The amino acid sequence of porcine intestinal calcium-binding protein

1979 ◽  
Vol 57 (6) ◽  
pp. 737-748 ◽  
Author(s):  
Theo Hofmann ◽  
Michiko Kawakami ◽  
Anthony J. W. Hitchman ◽  
Joan E. Harrison ◽  
Keith J. Dorrington
Keyword(s):  
Mass Spectrometry ◽  
Amino Acid ◽  
Amino Acid Sequence ◽  
Intestinal Mucosa ◽  
Calcium Binding ◽  
Binding Protein ◽  
Troponin C ◽  
Calcium Binding Protein ◽  
Mass Spectrometry Analysis ◽  
Spectrometry Analysis

The complete amino acid sequence of the calcium-binding protein (CaBP) from pig intestinal mucosa has been determined: Ac-Ser-Ala-Gln-Lys-Ser-Pro-Ala-Glu-Leu-Lys-Ser-Ile-Phe-Glu-Lys-Tyr-Ala-Ala-Lys-Glu-Gly-Asp-Pro-Asn-Gln-Leu-Ser-Lys-Glu-Glu-Leu-Lys-Gln-Leu-Ile-Gln-Ala-Glu-Phe-Pro-Ser-Leu-Leu-Lys-Gly-Pro-Arg-Thr-Leu-Asp-Asp-Leu-Phe-Gln-Glu-Leu-Asp-Lys-Asn-Gly-Asn-Gly-Glu-Val-Ser-Phe-Glu-Glu-Phe-Gln-Val-Leu-Val-Lys-Lys-Ile-Ser-Gln-OH. The N-terminal octapeptide sequence was determined by mass spectrometry analysis by Morris and Dell.

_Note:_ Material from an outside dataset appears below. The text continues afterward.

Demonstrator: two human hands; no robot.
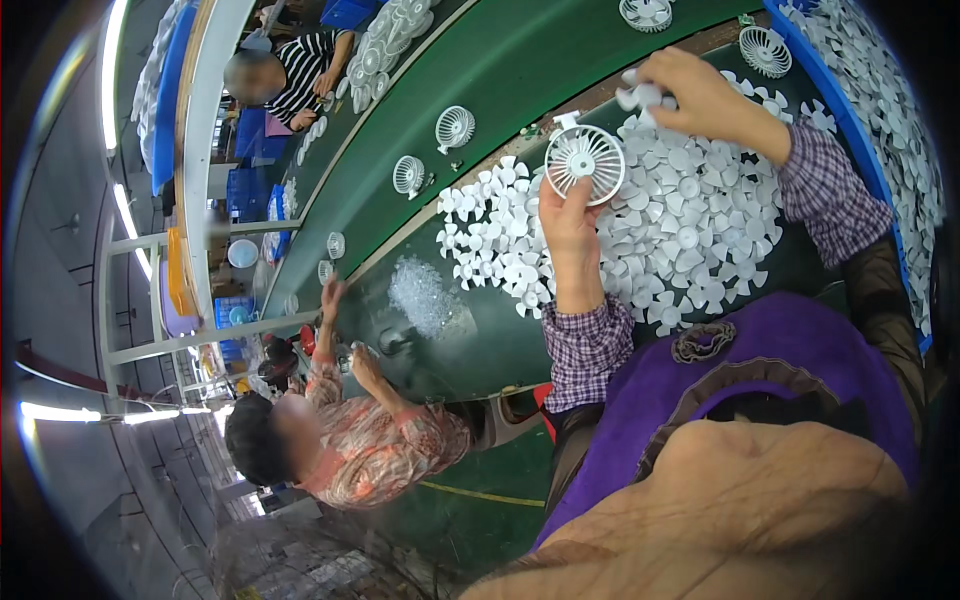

The first 45 residues of bovine CaBP differ only in six positions from the corresponding sequence of the porcine protein, except that the sequence starts in position two of the porcine sequence. The mammalian intestinal CaBP's belong to the troponin-C superfamily on the basis of an analysis by Barker and Dayhoff.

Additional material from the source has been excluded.